Take the listing that follows and copy it precisely.
++++ DATASET ENTRIES ++++
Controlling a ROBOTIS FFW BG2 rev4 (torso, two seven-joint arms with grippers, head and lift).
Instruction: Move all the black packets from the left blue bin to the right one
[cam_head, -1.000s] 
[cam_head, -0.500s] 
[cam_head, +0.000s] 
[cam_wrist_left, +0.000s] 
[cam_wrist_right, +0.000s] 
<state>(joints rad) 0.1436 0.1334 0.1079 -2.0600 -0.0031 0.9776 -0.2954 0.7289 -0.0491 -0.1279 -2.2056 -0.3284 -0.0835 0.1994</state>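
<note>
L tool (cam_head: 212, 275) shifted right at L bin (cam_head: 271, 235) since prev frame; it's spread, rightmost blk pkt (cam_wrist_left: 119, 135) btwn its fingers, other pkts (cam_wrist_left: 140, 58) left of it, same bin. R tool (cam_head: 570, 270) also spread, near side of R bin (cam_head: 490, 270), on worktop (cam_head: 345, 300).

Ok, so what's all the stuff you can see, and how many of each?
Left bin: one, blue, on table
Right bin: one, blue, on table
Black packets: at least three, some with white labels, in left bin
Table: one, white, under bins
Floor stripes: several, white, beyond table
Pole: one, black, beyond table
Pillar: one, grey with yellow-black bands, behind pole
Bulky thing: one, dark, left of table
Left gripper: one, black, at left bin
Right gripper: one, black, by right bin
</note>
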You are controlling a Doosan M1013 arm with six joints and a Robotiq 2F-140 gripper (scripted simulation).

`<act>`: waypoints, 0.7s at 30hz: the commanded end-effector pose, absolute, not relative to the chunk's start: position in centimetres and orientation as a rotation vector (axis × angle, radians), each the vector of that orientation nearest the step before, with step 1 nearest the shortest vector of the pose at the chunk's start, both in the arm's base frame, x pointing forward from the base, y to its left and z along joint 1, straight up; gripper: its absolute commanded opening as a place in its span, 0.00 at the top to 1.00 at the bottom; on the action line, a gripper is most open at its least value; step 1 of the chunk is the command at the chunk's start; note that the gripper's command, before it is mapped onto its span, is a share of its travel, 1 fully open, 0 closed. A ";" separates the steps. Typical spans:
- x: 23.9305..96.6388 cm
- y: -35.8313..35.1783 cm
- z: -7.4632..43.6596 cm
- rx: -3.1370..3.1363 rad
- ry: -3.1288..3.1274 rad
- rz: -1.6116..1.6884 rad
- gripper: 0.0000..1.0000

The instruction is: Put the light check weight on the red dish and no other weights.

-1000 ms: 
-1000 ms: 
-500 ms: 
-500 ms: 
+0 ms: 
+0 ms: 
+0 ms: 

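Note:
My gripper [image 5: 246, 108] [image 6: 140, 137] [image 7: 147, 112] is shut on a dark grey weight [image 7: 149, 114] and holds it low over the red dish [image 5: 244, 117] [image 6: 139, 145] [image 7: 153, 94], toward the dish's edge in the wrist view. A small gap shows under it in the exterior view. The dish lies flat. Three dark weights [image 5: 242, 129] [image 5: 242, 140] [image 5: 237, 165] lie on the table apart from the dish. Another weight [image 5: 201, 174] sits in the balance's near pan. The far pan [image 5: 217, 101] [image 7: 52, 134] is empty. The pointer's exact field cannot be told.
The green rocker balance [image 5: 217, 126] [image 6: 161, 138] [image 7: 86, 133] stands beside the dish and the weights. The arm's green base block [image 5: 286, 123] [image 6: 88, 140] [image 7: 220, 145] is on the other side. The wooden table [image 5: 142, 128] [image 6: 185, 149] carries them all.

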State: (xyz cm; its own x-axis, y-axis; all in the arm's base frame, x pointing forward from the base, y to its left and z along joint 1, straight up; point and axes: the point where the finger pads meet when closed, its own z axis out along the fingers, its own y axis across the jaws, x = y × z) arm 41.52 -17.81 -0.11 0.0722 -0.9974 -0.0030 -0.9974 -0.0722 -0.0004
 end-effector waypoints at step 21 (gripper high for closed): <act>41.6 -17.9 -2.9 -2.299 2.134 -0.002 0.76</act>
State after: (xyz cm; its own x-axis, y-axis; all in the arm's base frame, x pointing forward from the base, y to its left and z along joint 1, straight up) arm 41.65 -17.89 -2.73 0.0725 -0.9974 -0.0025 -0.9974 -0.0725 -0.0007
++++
FINAL ANSWER:
Controlling a ROBOTIS FFW BG2 rev4 (torso, two seven-joint arms with grippers, head and lift).
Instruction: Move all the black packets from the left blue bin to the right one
[cam_head, -1.000s] 
[cam_head, -0.500s] 
[cam_head, +0.000s] 
[cam_wrist_left, +0.000s] 
[cam_wrist_right, +0.000s] 
<state>(joints rad) 0.1436 0.1334 0.1079 -2.0600 -0.0031 0.9776 -0.2954 0.7289 -0.0491 -0.1279 -2.2056 -0.3284 -0.0835 0.1994</state>
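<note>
L tool (cam_head: 212, 275) shifted right at L bin (cam_head: 271, 235) since prev frame; it's spread, rightmost blk pkt (cam_wrist_left: 119, 135) btwn its fingers, other pkts (cam_wrist_left: 140, 58) left of it, same bin. R tool (cam_head: 570, 270) also spread, near side of R bin (cam_head: 490, 270), on worktop (cam_head: 345, 300).

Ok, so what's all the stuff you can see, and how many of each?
Left bin: one, blue, on table
Right bin: one, blue, on table
Black packets: at least three, some with white labels, in left bin
Table: one, white, under bins
Floor stripes: several, white, beyond table
Pole: one, black, beyond table
Pillar: one, grey with yellow-black bands, behind pole
Bulky thing: one, dark, left of table
Left gripper: one, black, at left bin
Right gripper: one, black, by right bin
</note>
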You are controlling a Doosan M1013 arm with six joints and a Robotiq 2F-140 gripper (scripted simulation).

`<act>`: waypoints, 0.7s at 30hz: the commanded end-effector pose, absolute, not relative to the chunk's start: position in centimetres and orientation as a rotation vector (axis × angle, radians), each the vector of that orientation nearest the step before, with step 1 nearest the shortest vector of the pose at the chunk's start, both in the arm's base frame, x pointing forward from the base, y to its left and z along joint 1, straight up; gripper: its absolute commanded opening as a place in its span, 0.00 at the top to 1.00 at the bottom; on the action line, a gripper is most open at its least value; step 1 of the chunk is the command at the chunk's start; note that the gripper's command, before it is mapped onto its span, is a share of its travel, 1 fully open, 0 closed. A ";" separates the steps. Typical spans:
- x: 23.9305..96.6388 cm
- y: -35.8313..35.1783 cm
- z: -7.4632..43.6596 cm
- rx: -3.1370..3.1363 rad
- ry: -3.1288..3.1274 rad
- rz: -1.6116..1.6884 rad
- gripper: 0.0000..1.0000

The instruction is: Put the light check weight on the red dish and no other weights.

-1000 ms: 
-1000 ms: 
-500 ms: 
-500 ms: 
+0 ms: 
+0 ms: 
+0 ms: 

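Note:
My gripper [image 5: 246, 108] [image 6: 140, 137] [image 7: 147, 112] is shut on a dark grey weight [image 7: 149, 114] and holds it low over the red dish [image 5: 244, 117] [image 6: 139, 145] [image 7: 153, 94], toward the dish's edge in the wrist view. A small gap shows under it in the exterior view. The dish lies flat. Three dark weights [image 5: 242, 129] [image 5: 242, 140] [image 5: 237, 165] lie on the table apart from the dish. Another weight [image 5: 201, 174] sits in the balance's near pan. The far pan [image 5: 217, 101] [image 7: 52, 134] is empty. The pointer's exact field cannot be told.
The green rocker balance [image 5: 217, 126] [image 6: 161, 138] [image 7: 86, 133] stands beside the dish and the weights. The arm's green base block [image 5: 286, 123] [image 6: 88, 140] [image 7: 220, 145] is on the other side. The wooden table [image 5: 142, 128] [image 6: 185, 149] carries them all.
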
State: (xyz cm; its own x-axis, y-axis; all in the arm's base frame, x pointing forward from the base, y to its left and z along joint 1, straight up; point and axes: the point where the finger pads meet when closed, its own z axis out along the fingers, its own y axis across the jaws, x = y × z) arm 41.52 -17.81 -0.11 0.0722 -0.9974 -0.0030 -0.9974 -0.0722 -0.0004
 end-effector waypoints at step 21 (gripper high for closed): <act>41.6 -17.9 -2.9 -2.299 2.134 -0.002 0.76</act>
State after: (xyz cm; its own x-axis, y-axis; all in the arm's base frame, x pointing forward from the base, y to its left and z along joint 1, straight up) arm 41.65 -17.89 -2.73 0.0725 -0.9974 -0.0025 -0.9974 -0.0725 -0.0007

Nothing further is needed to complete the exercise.